[Dataset items]
···

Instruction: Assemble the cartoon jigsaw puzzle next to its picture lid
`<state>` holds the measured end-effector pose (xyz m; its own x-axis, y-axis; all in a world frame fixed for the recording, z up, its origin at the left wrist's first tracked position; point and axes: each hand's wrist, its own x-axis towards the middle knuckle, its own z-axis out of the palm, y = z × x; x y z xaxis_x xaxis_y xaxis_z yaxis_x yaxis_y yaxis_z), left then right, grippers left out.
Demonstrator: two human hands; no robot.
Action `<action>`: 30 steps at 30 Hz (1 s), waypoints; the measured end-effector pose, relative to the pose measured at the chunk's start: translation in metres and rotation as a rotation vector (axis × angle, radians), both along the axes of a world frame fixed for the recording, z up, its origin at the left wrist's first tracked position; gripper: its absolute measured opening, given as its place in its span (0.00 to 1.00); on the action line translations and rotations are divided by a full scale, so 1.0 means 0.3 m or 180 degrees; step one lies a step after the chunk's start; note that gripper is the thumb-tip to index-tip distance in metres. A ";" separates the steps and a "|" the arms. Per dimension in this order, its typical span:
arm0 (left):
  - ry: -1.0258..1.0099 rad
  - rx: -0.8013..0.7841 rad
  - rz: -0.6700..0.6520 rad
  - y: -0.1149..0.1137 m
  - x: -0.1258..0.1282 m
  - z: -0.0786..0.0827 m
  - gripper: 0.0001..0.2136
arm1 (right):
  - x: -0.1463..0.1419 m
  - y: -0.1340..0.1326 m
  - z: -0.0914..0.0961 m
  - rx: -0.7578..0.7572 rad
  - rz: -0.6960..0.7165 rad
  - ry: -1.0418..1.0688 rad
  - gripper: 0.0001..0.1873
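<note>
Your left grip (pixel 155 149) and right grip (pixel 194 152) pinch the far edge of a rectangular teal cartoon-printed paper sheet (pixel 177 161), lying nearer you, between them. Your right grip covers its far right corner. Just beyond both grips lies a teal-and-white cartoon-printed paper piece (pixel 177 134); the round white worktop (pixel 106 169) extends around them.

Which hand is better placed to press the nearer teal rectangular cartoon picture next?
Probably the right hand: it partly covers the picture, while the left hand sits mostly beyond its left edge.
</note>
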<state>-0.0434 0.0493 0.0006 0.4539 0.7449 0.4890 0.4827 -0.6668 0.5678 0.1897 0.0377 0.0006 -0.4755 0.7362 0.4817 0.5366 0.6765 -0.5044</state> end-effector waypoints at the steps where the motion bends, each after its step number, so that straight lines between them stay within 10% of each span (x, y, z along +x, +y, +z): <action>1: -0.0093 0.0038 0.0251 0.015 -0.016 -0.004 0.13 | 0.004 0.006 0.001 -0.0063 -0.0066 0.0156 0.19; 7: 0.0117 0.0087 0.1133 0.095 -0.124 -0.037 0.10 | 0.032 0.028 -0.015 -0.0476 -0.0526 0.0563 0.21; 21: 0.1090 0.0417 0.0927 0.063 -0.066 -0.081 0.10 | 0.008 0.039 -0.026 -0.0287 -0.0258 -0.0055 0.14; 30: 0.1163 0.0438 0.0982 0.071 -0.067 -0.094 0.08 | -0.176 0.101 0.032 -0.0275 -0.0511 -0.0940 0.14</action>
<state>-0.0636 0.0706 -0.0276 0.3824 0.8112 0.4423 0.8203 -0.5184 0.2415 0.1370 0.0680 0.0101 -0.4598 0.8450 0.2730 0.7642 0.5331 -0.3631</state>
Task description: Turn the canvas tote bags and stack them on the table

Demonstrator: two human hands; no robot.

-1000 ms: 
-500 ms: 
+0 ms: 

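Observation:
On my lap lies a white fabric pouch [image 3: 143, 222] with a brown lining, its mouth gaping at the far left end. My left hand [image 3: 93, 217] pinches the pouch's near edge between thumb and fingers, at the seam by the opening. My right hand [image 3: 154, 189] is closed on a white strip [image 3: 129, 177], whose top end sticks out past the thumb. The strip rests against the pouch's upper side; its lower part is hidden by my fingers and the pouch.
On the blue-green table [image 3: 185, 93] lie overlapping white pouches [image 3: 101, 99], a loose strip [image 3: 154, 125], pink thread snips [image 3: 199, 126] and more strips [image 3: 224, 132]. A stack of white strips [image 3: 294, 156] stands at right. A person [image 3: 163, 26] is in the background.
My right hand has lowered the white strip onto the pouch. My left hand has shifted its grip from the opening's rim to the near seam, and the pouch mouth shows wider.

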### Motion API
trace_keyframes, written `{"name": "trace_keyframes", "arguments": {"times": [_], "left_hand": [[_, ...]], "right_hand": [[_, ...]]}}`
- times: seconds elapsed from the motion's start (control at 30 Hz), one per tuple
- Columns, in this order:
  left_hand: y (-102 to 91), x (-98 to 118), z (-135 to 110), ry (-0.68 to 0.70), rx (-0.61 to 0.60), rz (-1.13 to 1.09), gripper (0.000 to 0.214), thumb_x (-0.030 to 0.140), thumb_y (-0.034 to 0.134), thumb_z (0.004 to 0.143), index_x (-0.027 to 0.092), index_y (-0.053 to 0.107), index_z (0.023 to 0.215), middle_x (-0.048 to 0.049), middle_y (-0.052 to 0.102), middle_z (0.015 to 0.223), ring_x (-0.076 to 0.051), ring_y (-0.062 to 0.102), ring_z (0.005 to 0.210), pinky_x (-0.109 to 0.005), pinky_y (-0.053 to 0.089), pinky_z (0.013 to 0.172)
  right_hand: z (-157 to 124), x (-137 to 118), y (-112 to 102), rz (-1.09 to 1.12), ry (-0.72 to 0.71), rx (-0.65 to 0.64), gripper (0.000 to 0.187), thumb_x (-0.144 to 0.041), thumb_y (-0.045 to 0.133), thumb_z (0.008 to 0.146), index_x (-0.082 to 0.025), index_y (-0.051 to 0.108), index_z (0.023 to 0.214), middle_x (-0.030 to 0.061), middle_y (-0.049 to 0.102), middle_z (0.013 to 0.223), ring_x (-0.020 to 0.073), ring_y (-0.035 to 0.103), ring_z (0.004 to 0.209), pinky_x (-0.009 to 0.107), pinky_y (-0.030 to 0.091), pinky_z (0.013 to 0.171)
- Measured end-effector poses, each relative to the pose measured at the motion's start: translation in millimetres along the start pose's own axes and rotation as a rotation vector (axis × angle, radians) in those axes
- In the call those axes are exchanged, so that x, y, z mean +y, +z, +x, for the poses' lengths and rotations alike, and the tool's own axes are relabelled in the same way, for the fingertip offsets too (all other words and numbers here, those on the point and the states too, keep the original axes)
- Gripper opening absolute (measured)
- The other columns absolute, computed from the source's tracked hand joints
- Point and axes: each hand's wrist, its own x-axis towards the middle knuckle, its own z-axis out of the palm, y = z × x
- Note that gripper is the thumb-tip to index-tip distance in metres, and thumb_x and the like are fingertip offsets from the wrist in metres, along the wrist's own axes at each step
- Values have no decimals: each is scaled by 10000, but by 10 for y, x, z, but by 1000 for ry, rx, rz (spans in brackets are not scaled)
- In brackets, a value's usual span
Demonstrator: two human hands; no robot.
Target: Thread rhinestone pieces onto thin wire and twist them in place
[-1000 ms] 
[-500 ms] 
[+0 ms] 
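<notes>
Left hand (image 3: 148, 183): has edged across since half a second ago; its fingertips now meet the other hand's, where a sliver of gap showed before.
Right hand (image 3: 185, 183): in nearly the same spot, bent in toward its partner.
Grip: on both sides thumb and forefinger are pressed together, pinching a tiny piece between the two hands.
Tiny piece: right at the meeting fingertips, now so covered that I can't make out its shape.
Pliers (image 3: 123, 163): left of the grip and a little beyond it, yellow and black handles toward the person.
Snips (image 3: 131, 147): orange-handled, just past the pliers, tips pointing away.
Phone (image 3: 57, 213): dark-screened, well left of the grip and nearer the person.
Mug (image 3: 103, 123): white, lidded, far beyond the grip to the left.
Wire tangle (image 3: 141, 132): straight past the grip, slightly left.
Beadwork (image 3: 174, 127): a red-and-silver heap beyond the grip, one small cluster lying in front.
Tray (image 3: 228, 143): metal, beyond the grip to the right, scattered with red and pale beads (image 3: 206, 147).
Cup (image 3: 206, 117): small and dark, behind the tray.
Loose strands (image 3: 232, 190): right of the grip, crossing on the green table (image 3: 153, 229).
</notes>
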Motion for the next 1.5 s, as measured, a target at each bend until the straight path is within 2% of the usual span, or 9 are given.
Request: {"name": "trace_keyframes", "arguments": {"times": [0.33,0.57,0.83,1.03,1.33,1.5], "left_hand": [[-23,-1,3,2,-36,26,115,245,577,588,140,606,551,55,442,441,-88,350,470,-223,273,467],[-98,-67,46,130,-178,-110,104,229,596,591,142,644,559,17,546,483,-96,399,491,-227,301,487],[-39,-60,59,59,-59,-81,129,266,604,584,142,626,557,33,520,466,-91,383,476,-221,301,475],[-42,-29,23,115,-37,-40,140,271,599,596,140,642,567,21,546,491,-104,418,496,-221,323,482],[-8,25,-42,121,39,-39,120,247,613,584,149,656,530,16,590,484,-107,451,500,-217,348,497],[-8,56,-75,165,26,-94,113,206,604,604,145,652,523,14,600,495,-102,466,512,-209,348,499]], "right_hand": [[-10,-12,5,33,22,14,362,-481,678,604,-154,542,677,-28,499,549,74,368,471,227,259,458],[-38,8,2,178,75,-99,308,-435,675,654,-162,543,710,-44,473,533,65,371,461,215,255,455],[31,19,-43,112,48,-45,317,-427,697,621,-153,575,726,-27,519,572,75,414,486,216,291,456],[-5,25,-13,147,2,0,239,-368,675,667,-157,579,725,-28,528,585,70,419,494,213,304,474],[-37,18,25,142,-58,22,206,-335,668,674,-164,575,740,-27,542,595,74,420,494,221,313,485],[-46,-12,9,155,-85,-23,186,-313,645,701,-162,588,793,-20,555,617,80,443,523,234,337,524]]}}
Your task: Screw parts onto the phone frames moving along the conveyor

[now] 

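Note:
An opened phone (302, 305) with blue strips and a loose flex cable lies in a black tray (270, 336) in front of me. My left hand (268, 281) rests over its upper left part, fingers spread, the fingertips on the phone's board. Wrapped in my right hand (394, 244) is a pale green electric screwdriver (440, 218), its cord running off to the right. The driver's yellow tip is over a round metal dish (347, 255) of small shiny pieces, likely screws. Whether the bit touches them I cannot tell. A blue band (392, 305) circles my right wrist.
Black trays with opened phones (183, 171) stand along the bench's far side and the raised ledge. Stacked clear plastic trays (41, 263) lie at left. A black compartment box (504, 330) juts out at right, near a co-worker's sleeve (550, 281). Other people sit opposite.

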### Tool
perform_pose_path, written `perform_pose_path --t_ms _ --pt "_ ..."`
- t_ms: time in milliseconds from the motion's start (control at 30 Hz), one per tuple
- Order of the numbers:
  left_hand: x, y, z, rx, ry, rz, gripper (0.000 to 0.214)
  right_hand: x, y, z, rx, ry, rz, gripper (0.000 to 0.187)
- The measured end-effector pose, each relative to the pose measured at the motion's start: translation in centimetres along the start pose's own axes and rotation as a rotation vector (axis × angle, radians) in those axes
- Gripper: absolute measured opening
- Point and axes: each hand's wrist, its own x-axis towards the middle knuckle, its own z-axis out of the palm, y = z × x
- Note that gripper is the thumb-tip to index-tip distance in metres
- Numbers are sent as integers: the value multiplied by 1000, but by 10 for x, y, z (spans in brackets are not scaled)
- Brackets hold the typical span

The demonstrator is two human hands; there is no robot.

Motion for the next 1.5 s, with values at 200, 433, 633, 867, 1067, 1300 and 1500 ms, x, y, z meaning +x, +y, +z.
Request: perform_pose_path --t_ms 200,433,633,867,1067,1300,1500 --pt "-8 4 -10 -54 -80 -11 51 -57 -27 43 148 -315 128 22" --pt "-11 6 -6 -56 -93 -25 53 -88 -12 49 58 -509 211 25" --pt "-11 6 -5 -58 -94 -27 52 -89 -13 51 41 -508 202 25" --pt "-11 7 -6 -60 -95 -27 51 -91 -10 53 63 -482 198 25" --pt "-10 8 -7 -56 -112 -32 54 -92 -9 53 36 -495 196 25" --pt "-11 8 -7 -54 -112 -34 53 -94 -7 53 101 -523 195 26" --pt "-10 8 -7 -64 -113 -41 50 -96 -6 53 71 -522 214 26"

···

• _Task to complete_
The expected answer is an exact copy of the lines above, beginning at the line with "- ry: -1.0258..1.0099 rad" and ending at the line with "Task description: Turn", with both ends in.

• _Solution for this problem_
  - ry: -1.0258..1.0099 rad
  - rx: -0.8013..0.7841 rad
  - rz: -0.6700..0.6520 rad
  - y: -0.1149..0.1137 m
  - x: -0.1258..0.1282 m
  - z: -0.0786..0.0827 m
  - gripper: 0.0001..0.2136
arm1 (right):
  - x: -0.1463..0.1419 m
  - y: -0.1340..0.1326 m
  - z: -0.0914..0.0961 m
  - rx: -0.7578..0.7572 rad
  - rz: -0.6960..0.7165 rad
  - ry: -1.0418..1.0688 rad
  - gripper: 0.0001..0.1873
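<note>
Your left grip (pixel 155 149) and right grip (pixel 194 152) pinch the far edge of a rectangular teal cartoon-printed paper sheet (pixel 177 161), lying nearer you, between them. Your right grip covers its far right corner. Just beyond both grips lies a teal-and-white cartoon-printed paper piece (pixel 177 134); the round white worktop (pixel 106 169) extends around them.

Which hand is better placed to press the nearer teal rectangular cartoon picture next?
Probably the right hand: it partly covers the picture, while the left hand sits mostly beyond its left edge.
</note>
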<state>-0.0434 0.0493 0.0006 0.4539 0.7449 0.4890 0.4827 -0.6668 0.5678 0.1897 0.0377 0.0006 -0.4755 0.7362 0.4817 0.5366 0.6765 -0.5044</state> end-effector waypoints at the steps where the motion bends, each after its step number, so that straight lines between them stay within 10% of each span (x, y, z along +x, +y, +z): <action>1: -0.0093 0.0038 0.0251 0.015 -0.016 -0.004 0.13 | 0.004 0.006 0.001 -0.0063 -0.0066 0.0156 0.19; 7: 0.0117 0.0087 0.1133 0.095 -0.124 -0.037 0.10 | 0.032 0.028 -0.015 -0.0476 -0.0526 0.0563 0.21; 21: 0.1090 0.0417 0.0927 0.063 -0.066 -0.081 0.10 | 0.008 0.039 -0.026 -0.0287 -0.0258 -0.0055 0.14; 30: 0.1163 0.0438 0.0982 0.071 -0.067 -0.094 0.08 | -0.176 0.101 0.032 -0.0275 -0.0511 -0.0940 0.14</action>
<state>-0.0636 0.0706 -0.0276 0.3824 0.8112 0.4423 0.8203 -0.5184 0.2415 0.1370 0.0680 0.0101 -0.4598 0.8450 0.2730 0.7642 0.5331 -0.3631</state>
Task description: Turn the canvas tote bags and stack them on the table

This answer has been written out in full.